EDITORIAL: RESEARCH (AGAIN)
Journal of Marital and Family Therapy, Jan 2005 by Wampler, Karen S
Four-and-a-half years ago when I started on the editor path, I was more certain and clear about research and the field of marriage and family therapy (MFT) than I am today after serving my term as Editor. Like diet and exercise, research is one of the field's most visible items on our list of "ought to do," "need to do more," "heavy cost if we don't," and "ain't it awful," accompanied by the usual finger-pointing as to whom to blame. I think every reader of JMFT could recite the difficulties:
* Need for more evidence of effectiveness of MFT
* Importance of documentation for consumers, policy-makers, and third-party payers
* Need to close the gap between research and practice
* Need for MFTs to be informed consumers of research that is then incorporated into best practices
* Need for MFTs to be actively engaged in outcome research rather than depending on other fields
* Need for evidence that what works in well-controlled research studies also works in real-life practice
Just as in therapy, the problems are much clearer than the solutions. Happily, the set of research articles in this issue of JMFT points to both. Hawley and Gonzalez (this issue) could identify only 109 full-time faculty in research-oriented MFT programs, defined as all COAMFTE accredited doctoral programs and those master's programs that require a thesis. There are sparks of optimism in these data as well in the finding that the newer faculty are more active in research. One of my responsibilities as Editor is to identify new researchers to serve on the Editorial Advisory Board. I have witnessed a generational shift in our field in terms of the number of active researchers I could identify to serve as reviewers, the quality of their reviews, and the quality of their research submissions to the journal. This shift has been fueled in no small part by the series of research conferences sponsored by AAMFT with faculty at all levels recommitting to changes in curriculum and role assignments in order to produce more and better research, emphasize the integration of research and practice in clinical training, and train students to be better researchers.

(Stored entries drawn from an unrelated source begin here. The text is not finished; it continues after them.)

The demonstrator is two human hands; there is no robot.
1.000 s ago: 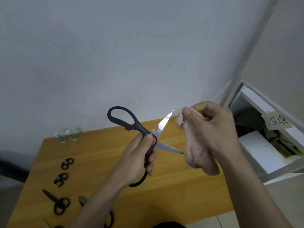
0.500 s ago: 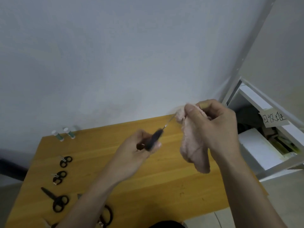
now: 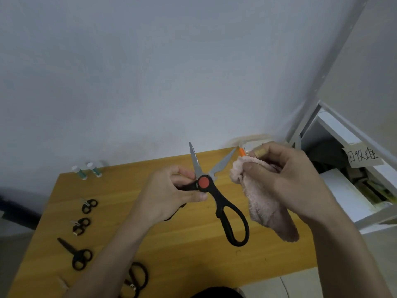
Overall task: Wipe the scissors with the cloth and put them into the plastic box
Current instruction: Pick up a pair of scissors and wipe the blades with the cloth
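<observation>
The left hand (image 3: 169, 196) holds the big black-handled scissors (image 3: 211, 190) in the air above the bench (image 3: 193, 261), thumb and curled fingers pinching the handle just beside the red pivot. One handle loop hangs free below and to the right of the thumb; the other is mostly hidden behind the palm. The blades are splayed open in a V, points up toward the wall, the left blade serrated along its edge.

The right hand (image 3: 285, 179) grips the pink cloth (image 3: 266, 203), thumb and fingers curled round a bunched fold of it, the rest of the cloth hanging down below the hand. The bunched end sits just beside the right blade; whether it touches the metal I cannot tell.

The bench is a yellow wooden top set against a pale wall. Near its far left corner stand two small white-capped bottles (image 3: 87, 171). Along its left edge lie several smaller black scissors (image 3: 80, 225), with another pair (image 3: 136, 278) at the near edge, partly hidden by the left forearm. Beyond the right edge is a white shelf unit (image 3: 352, 198) carrying a handwritten paper label (image 3: 363, 157). An orange-tipped object (image 3: 241, 152) shows just behind the cloth at the far edge.
</observation>
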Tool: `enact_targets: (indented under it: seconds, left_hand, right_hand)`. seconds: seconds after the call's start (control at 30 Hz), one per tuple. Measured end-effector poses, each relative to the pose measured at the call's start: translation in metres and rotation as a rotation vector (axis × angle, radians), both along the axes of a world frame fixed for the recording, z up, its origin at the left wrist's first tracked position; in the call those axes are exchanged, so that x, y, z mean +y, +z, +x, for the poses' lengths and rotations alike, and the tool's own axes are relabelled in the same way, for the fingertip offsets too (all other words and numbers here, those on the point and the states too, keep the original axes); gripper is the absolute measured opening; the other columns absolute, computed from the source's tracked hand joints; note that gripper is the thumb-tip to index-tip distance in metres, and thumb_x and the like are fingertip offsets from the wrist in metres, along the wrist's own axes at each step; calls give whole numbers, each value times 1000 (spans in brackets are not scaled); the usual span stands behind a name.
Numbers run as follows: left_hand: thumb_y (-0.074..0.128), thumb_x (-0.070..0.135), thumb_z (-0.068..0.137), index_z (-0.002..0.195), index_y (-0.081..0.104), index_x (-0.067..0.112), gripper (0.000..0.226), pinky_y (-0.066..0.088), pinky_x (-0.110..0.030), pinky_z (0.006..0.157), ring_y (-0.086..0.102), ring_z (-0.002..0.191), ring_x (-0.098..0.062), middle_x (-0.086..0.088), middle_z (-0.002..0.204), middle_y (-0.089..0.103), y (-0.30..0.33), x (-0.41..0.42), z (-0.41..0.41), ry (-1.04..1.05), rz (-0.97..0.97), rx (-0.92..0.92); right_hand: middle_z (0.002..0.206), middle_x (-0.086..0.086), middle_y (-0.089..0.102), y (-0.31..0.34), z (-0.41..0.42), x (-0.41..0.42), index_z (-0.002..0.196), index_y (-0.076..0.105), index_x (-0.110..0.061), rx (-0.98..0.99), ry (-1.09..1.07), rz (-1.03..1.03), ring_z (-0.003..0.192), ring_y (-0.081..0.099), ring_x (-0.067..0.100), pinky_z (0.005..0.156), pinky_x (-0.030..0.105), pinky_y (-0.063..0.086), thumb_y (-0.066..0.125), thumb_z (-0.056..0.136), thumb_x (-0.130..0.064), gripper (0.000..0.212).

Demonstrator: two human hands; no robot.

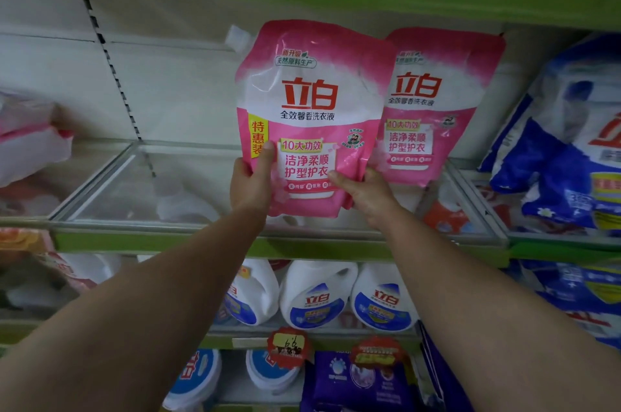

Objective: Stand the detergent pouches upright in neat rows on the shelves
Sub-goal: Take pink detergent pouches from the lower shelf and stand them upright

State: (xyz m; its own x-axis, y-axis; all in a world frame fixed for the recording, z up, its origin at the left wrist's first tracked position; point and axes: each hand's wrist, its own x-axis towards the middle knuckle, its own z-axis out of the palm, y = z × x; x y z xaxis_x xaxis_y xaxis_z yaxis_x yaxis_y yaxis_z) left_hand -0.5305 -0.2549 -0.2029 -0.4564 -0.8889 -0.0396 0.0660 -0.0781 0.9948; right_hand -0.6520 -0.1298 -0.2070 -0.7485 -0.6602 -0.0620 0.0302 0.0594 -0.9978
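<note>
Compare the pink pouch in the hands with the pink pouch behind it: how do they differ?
The held pouch is gripped at its bottom by the left hand and right hand; the rear pouch stands untouched. The held pouch carries a yellow side label and shows its spout; the rear pouch shows neither. Both share the pink-and-white design.

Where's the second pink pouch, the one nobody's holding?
In the head view, the second pink pouch stands on the glass-fronted shelf, right of and behind the held pouch, left of the blue bags.

A green-edged shelf (336, 245) carries one upright pink pouch (437, 109).
</note>
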Motion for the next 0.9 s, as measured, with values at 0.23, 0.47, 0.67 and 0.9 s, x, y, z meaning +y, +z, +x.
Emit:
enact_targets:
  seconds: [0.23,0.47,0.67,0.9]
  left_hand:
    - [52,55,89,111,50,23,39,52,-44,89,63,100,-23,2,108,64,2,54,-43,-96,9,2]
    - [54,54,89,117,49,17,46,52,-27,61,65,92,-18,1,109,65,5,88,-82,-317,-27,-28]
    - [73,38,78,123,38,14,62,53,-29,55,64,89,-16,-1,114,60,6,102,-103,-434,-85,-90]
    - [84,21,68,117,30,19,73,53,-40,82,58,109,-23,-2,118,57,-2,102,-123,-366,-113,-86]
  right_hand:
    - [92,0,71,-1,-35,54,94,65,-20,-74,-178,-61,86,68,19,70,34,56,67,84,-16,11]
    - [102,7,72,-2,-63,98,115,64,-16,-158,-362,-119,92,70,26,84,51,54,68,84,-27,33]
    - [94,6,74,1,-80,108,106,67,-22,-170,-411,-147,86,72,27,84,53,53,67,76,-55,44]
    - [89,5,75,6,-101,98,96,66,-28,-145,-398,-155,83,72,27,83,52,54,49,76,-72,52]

The article by Hodgson, Johnson, Ketring, R. Wampler, and Lamson (this issue) is representative of this shift. Using four accredited MFT programs as case examples (two master's and two doctoral), they identify clear, feasible strategies that have already been implemented for integrating research into clinical training. While the other mental health professions have appeared to move in the direction of separating research from clinical training, our field is going in the opposite direction. I get a bird's eye view of this from the envy of my faculty colleagues from clinical programs in other fields who cannot believe how passionate our MFT students are about integrating research and practice. Their doctoral students do one project, the dissertation, and then go into full-time clinical practice. The MFT training model lends itself to research with built-in observation, videotaping, multiple observers, including colleagues and supervisors, and naturalistic settings. I have the privilege of teaching our advanced MFT research class and have done it long enough that I see dramatic improvement in the research training and commitment to research that students have coming into our doctoral program. I know which master's programs offer excellent research training (they all offer good clinical training), and can see how these students benefit from a close mentoring relationship with MFT faculty in their master's programs. I see our doctoral graduates move out and start the same process with their students. I become optimistic about our field when I can see the 19 students in my research class get excited about research, gain confidence, and develop feasible research proposals.
There are other basic issues that have confronted me as Editor. The more compelling research articles focus on process instead of outcome. The articles in the Special Section (this issue) edited by Dattilio and Epstein are a good example. They focus on important processes underlying cognitive-behavioral couple and family therapy, particularly those involving relationship schemas and how to change them. Even though the clinical implications of this interesting set of articles apply to both couple and family therapy, almost all of the research cited was done with couples. This parallels research submissions to the journal during my term as Editor, with almost all of the research submitted focused on couples, with very little on families.
Conceptually, family-level processes are more difficult to handle and submissions reflect this. Research labeled "family" is usually based on dyadic- (almost always mother-child), or, at most, triadic-level data. New methodologies allow us to handle family-level data more effectively, but the core problem of getting and keeping families in treatment needs addressing in order to produce better family-level clinical research. One of the great strengths of MFTs is the ability to move easily from one unit of treatment to another, always keeping the family as a whole as the context. Current research methodologies do not allow us to capitalize on this unique nature of MFT practice that involves a mix of individual, couple, family, subsystem, and broader system interventions with frequent shifts in who attends any one therapy session. The theme of the 2005 AAMFT conference is relational therapies. I would like to hear thoughtful discussions on the nature of relational therapy and avoid limiting the definition of relational therapy to therapy that is conjoint, that is, involving more than one person in the room. This narrow definition of relational therapy is used in research as well and severely limits the applicability of MFT research for clinicians who define their therapy as relational, regardless of who is in the room.